What’s the difference between Congress and a Rube Goldberg contraption?
They both use convoluted processes to accomplish a simple task, but the Goldberg invention still manages to keep the end result pretty simple. And while there may be some unintended consequences with both, they’re not unexpected with the absurd processes of a Goldberg machine. One look shows you what kind of mess you’re going to have if the cracker misses its mark, the parrot misses its perch, the seeds miss the bucket, the cigar lighter misses the fuse . . .
Not so with Congress. By the time all 435 representatives and 100 senators put their stamp on a bill, the legislation is neither simple nor transparent. In fact, the outcome is often so full of ambiguities that even the Supreme Court can’t agree on the meaning. And by time the federal agencies draft rules to implement the provisions of a bill, what started out as a simple, straightforward idea has been transformed into a megalo-regulatory mess that no one can untangle.
Take the crowdfunding provision in the JOBS Act. The simple idea behind it was to allow small companies to raise capital by getting a little bit of money from a lot of everyday people. But the tightly restricted provision that emerged from the convoluted congressional process is so far removed from the original idea that it’s a misnomer to call it crowdfunding. And by time the SEC drafts the rules to implement it, the provision is likely to be so cumbersome that it’s useless.

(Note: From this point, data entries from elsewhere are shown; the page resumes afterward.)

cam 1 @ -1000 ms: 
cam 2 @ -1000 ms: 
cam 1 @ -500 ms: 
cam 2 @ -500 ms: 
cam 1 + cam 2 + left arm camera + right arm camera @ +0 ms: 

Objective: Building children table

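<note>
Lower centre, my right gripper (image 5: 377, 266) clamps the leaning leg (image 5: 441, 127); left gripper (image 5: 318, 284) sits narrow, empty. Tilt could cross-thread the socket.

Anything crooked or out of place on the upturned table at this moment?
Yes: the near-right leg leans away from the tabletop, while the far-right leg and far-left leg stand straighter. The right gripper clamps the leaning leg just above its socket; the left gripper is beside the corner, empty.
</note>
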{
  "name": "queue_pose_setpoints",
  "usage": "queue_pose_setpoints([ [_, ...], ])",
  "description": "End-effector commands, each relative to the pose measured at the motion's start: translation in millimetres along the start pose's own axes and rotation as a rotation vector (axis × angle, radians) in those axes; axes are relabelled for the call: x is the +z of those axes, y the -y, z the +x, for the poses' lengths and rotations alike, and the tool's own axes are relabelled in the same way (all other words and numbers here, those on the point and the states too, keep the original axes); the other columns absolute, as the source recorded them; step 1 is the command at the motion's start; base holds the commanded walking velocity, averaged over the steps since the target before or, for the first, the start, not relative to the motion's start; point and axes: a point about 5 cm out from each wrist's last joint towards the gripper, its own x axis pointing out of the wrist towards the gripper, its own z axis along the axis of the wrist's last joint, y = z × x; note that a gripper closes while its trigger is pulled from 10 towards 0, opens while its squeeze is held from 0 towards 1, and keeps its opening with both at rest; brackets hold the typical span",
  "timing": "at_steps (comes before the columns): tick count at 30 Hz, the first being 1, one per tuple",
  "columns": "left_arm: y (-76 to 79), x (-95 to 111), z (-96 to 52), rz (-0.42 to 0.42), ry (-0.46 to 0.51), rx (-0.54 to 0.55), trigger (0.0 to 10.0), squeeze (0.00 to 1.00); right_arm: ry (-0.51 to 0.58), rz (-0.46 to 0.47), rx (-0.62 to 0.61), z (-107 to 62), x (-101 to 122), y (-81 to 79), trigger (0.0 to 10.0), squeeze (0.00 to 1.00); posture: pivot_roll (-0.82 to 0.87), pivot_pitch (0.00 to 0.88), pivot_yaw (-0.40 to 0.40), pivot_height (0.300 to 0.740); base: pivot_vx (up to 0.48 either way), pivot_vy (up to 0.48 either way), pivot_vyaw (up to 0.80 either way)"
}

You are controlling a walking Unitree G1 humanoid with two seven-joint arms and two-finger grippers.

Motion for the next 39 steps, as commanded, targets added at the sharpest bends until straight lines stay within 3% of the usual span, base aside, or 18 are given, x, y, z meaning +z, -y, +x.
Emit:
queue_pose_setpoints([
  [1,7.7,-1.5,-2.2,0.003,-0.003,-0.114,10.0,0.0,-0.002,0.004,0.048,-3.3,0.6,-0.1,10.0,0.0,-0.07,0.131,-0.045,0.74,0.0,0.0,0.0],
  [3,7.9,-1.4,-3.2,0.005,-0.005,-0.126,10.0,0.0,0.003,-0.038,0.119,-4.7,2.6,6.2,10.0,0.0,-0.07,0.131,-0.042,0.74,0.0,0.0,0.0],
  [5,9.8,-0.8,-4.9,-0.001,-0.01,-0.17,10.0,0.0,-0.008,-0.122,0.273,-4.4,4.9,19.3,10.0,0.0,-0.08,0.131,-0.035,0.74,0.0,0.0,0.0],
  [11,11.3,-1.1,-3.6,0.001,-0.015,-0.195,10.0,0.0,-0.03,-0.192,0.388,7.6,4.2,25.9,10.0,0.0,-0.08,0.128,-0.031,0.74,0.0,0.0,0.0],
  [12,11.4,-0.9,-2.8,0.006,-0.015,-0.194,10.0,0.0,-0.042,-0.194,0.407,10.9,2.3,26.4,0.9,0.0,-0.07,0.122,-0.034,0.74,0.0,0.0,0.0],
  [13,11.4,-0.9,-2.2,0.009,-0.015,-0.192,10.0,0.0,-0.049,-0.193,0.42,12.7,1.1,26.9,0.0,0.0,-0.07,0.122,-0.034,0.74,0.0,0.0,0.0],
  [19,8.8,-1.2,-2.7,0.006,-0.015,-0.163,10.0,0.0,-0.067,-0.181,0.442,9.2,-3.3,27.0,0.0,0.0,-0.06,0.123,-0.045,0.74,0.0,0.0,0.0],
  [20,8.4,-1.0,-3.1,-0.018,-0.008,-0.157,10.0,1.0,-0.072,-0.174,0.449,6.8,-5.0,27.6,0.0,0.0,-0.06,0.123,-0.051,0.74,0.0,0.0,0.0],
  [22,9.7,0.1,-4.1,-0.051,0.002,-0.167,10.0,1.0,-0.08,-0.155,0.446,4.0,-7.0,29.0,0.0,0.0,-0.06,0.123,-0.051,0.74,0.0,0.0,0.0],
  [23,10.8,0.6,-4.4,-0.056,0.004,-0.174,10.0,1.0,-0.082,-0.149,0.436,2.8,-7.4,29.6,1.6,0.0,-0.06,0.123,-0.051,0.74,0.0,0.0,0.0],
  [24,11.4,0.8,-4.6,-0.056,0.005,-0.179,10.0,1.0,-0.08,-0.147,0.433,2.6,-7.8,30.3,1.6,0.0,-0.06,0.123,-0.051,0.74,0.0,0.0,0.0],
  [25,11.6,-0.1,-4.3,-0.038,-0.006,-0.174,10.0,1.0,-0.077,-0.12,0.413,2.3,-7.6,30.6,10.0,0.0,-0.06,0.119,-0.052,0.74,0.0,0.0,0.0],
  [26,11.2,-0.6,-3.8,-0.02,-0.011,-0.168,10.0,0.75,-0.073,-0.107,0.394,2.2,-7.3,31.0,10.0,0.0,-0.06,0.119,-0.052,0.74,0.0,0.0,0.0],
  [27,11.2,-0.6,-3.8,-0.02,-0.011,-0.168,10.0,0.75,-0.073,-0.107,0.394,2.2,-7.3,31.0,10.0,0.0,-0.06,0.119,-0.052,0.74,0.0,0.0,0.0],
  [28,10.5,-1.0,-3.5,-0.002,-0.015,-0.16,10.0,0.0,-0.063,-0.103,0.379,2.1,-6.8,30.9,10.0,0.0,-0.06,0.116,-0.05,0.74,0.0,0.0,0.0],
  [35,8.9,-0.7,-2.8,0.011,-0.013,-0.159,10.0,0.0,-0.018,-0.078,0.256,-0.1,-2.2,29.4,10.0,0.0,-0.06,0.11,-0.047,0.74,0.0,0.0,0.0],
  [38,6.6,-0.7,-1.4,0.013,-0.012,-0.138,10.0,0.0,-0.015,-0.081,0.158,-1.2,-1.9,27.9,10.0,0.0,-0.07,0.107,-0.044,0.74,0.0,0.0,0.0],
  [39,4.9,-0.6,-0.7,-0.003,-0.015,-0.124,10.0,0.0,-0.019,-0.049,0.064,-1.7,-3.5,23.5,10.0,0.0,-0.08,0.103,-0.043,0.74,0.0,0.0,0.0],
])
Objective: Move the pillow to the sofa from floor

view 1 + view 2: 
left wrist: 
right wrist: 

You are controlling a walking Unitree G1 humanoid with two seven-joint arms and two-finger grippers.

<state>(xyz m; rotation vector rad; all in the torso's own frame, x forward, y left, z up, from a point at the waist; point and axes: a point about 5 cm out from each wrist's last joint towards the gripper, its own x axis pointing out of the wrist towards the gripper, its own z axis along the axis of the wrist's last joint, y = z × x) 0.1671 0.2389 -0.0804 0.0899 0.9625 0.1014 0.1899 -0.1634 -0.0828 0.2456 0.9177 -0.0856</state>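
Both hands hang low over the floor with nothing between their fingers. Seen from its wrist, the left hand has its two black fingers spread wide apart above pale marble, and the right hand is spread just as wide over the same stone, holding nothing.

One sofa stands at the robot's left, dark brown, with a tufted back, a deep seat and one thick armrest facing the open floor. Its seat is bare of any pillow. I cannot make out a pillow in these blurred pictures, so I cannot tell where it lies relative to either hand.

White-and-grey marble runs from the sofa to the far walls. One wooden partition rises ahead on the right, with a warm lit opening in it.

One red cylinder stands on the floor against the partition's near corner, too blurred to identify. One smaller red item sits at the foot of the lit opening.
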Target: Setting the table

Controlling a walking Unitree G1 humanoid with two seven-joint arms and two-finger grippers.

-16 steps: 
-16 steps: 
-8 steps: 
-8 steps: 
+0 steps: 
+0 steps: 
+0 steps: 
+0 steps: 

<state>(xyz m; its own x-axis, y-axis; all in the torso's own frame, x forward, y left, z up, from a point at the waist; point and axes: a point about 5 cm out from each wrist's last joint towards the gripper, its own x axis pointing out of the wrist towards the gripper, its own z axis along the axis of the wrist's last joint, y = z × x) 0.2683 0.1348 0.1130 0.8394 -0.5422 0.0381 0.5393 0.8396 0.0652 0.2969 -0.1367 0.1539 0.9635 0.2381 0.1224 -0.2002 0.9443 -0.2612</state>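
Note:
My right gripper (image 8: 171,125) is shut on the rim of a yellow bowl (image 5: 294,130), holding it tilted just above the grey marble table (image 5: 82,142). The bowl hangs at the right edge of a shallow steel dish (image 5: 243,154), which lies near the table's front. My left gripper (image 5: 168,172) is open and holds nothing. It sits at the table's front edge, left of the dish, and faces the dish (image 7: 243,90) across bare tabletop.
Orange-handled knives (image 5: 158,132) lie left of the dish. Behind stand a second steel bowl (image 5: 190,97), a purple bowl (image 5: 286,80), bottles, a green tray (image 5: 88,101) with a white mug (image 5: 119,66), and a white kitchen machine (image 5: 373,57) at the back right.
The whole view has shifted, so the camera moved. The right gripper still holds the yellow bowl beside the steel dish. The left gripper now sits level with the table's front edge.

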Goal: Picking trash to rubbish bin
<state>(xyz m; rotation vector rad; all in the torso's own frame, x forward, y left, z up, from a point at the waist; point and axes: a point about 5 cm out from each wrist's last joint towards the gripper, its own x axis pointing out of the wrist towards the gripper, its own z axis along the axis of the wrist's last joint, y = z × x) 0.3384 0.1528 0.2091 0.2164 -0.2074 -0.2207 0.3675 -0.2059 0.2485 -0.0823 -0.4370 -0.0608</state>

Even more perplexing is when Congress doesn’t recognize the messes it has created with its well-intentioned but over-engineered legislation. It may see the mess. It may even step in it. But rather than tracing the problem to the cause, Congress instead goes through its drawn-out process of hearings and finger-pointing to develop more legislation and even more regulations.
We’re seeing that with antibiotics. Citing a dearth of new antibiotics and a wealth of scary bacterial and fungal infections that won’t respond to the drugs in our current medicine cabinet, Congress added incentives to the recently passed FDA Safety and Innovation Act (FDASIA) to get drugmakers to make new infection-fighting drugs. But never once did Congress look at the legislative contraptions it has already created to see if they were in any way responsible for this life-threatening problem.
Consider this. Last year, Dificid (fidaxomicin, Optimer Pharmaceuticals Inc.) was the first new Clostridium difficile-fighting drug approved in more than 25 years. Hmmm, more than 25 years. Say, isn’t that when Hatch-Waxman lifted the floodgates for cheap generics? Could there be a Rube Goldberg connection?
Just follow the chain reaction: Hatch-Waxman opens the market to generic copies of old antibiotics. The price of antibiotics goes down, way down. Reimbursement rates are set to reflect the cheaper price of generics. Hospitals buy the cheap generics. Drugmakers stop developing new antibiotics because there’s no market for drugs that cost more than the cheap generics. The pathogens that hang out at hospitals become more and more resistant to the cheap generic versions of antibiotics, many of which have been used for half a century or more. Hospital-acquired infections become a growing threat, with few new drugs to treat them. Congress passes FDASIA to spur the development of innovative antibiotics. That law gives the Department of Health and Human Services two years to develop rules to implement the incentives and come up with a list of pathogens the new drugs must target.
Then the real work begins. And maybe, in another decade or so, we’ll have a lot of new antibiotics aimed at the pathogens we’re fighting today.